57 morts confirmés dans un accident de train en Grèce, alors que des protestations et des grèves éclatent.

Au moins 57 personnes sont mortes après l'accident de train survenu mardi soir en Grèce. Un train de passagers reliant Athènes à Thessalonique, avec plus de 350 personnes à bord - dont de nombreux jeunes étudiants retournant à l'université après des vacances pour le Carême orthodoxe grec – est entré en collision avec un train de marchandises peu avant minuit mardi, près de la ville de Tempe, au centre du pays.

Selon un rapport publié jeudi par le radiodiffuseur public ERT, 52 personnes sont toujours hospitalisées dans la ville de Larissa à la suite de l'accident. Six personnes sont dans un état critique en raison de blessures à la tête et de graves brûlures. Les habitants de Larissa, près de l'endroit où s'est produit l'accident, ont fait la queue pour donner leur sang - beaucoup ont attendu plus d'une heure sous une pluie battante.

Des grues enlèvent des débris après une collision de trains à Tempe, à environ 376 kilomètres (235 miles) au nord d'Athènes, près de la ville de Larissa, en Grèce, jeudi 2 mars 2023. Les sauveteurs ont utilisé des grues et des machines lourdes pour fouiller les décombres des trains impliqués dans une collision mortelle qui a plongé la Grèce dans un deuil national et provoqué des grèves et des protestations concernant la sécurité ferroviaire. [AP Photo/Vaggelis Kousioras]

L'opération de sauvetage et de récupération se poursuit au milieu des wagons complètement détruits et écrasés.
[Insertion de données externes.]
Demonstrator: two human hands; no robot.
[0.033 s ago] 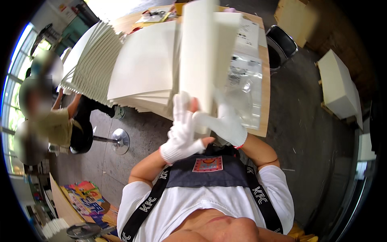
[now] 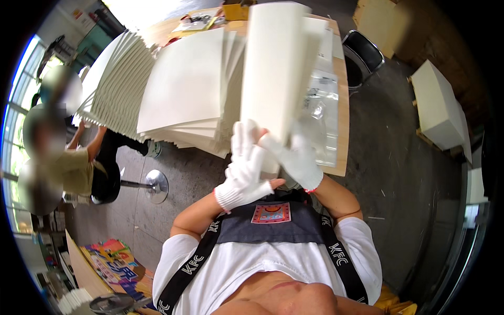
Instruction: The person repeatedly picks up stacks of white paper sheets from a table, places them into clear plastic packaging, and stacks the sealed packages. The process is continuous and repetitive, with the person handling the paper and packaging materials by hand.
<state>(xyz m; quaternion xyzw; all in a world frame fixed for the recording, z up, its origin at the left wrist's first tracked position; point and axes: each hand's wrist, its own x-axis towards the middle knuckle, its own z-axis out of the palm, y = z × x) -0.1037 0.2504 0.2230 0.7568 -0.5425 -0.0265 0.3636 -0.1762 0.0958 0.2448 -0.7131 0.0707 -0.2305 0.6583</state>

Le sauveteur Konstantinos Imanimidis a déclaré jeudi à Reuters : « Il sera très difficile de trouver des survivants, en raison des températures [causées par les incendies] qui se sont développées dans les wagons... C'est la chose la plus difficile, au lieu de sauver des vies, nous devons déterrer des corps. »

Mercredi, le gouvernement a annoncé trois jours de deuil national, tout en affirmant que la catastrophe était, selon le Premier ministre Kyriakos Mitsotakis, « principalement due à une tragique erreur humaine ».

Le chef de gare de Larissa, un travailleur ayant plus de 40 ans d'expérience dans les chemins de fer, a été arrêté. Mais la tentative d’attribuer la faute à un seul individu a été largement rejetée, alimentant les protestations et une grève des chemins de fer contre le gouvernement conservateur de la Nouvelle démocratie (ND).

Les travailleurs savent que le réseau ferroviaire a subi des années de coupes d'austérité, y compris des pertes d'emplois massives. Une grande partie du réseau, notamment dans le nord de la Grèce, n'est pas automatisée et repose sur une signalisation manuelle.

Le chef de gare a été inculpé jeudi de perturbation dangereuse des transports et pourrait être accusé d'homicide involontaire par négligence, de blessures par négligence et d'interventions dangereuses dans les moyens de transport. Mais des éléments de preuve apparaissent déjà, jetant le doute sur les affirmations selon lesquelles l'erreur humaine est en cause.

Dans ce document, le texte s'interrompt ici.